Almost no company in EDA has made a financial case for their
technology to their customers. 
They can give all kinds of reasons about how it makes the design of the
customer's products easier, but that means the customer ultimately needs fewer
engineers to do the job, and they aren't going to tell the CFO that.  (Full disclosure: my compatriots in the communications biz aren't establishing their financial benefit either.  And because I'm one of the few who does, no one believes me.  Sheesh.)



The semiconductor companies have the same problem.  They can't sell the financial benefit
of new products to systems companies because they don't know what that benefit
is.  The systems companies don't
know how much money their customers will save by buying their systems and so
those customers can't sell new products to, ultimately, to the general
consumer, because they can't figure out what good it is.  (Link NSFW).

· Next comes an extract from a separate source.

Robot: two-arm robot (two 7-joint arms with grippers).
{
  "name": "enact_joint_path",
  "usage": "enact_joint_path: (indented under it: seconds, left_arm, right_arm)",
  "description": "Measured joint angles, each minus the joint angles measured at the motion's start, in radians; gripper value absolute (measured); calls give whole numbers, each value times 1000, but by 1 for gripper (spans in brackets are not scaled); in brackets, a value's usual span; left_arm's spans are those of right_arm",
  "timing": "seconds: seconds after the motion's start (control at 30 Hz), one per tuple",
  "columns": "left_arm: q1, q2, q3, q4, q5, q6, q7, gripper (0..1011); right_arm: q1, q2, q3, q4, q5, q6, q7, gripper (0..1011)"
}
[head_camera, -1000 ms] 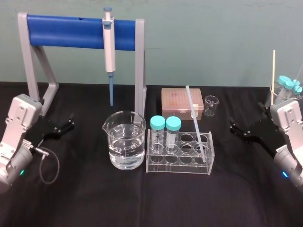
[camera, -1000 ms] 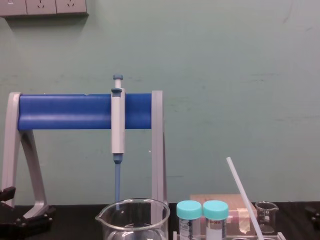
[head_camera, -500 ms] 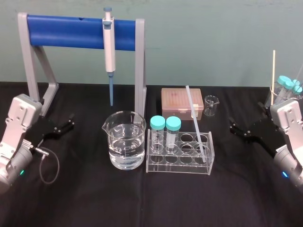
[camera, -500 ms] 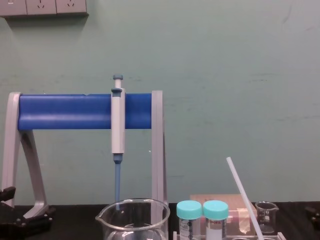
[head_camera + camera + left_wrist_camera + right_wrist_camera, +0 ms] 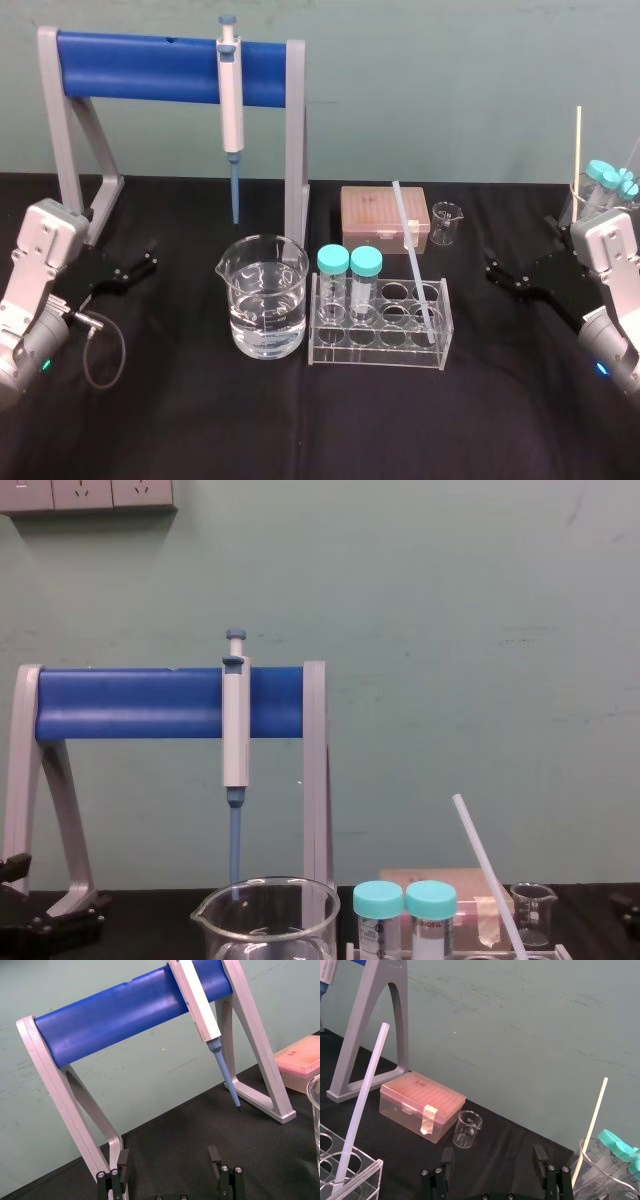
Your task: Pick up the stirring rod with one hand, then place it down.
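The stirring rod (image 5: 411,255) is a thin white translucent stick leaning in the right end of a clear tube rack (image 5: 380,345) at the table's middle. It also shows in the right wrist view (image 5: 362,1095) and the chest view (image 5: 485,870). My right gripper (image 5: 492,268) hovers low to the right of the rack, open and empty, its fingers wide apart in the right wrist view (image 5: 492,1156). My left gripper (image 5: 150,258) rests at the far left near the stand's foot, also open and empty (image 5: 169,1160).
A large beaker of water (image 5: 263,295) stands left of the rack. Behind are a blue-barred stand (image 5: 150,65) holding a pipette (image 5: 231,95), a pink tip box (image 5: 375,215) and a small beaker (image 5: 446,222). A container of teal-capped tubes (image 5: 605,185) sits far right.
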Motion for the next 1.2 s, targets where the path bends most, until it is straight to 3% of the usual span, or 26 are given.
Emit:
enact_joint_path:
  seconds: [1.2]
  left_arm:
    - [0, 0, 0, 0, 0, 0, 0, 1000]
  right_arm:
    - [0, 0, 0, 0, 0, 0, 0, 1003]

The way we get out of this financial mess we are in world
wide is to figure out how to sell the financial benefit, not the engineering
prowess.  That is going to take
some investment in the form of marketing, and that still is in the hands of the
CFO.



That's
our bottleneck right now.

Comments

  1. Sorry Lou, but, as you say over here, that dog won't hunt.
    The notion that EDA generally does not make an economic case for its technology simply does not hold.
    First, I think that you're using the term 'engineer' here as a straw man. Because what I'd immediately ask is, 'Which engineer do you have in mind? Are we talking about the guy doing the P&R or the engineering manager overseeing a whole project?' Because, in this example, they are both engineers and they both get marketed to in different ways according to different objectives. They may both get told different stories (including the one about how many staff a certain tool or software suite might allow you to cut).
    Second, EDA describes its selling points as does any automation industry and very much in economic tools. Return-on-tools eminates from, to cite a few examples, reducing design life-cycles, obviating the need to complete certain tasks in-house, providing access to new design features that can improve end-product performance. Since when were these not bottom line issues?
    Third, I defy you - I honestly defy you - to find me any industry where the public marketing consists of, "Buy my product and you can sack some staff." Do such discussions take place? You betcha - in private, though. Promoting yourself in the press or any open medium on such a basis, though, would merely invite opprobrium and hatred. Even as obvious an outsourcing service as contract manufacturing will publicly present itself on the basis that it can make your product to a better quality standard and more reliably than you can yourself. In public, the EMS guys go ixt nay on the layoffs.
    Fourth, and finally, marketing to the CFO simply is not wise. The history of doing it shows us that it commoditizes any market or product that is foolish enough to pursue the strategy, as the initial price inevitably becomes the only competitive differentiator of note.
    Otherwise, great blog, keep it coming.
    Paul Dempsey
    Editor-in-Chief
    EDA Tech Forum

    ReplyDelete
  2. Thanks for the encouragement, Paul.

    However, I can introduce you to several EDA entrepreneurs who's companies have tun into brick walls when their PO hit the CFO desk. You can sell a few tools on spec, but unless you sell the CFO and not JUST the engineers, you're screwed.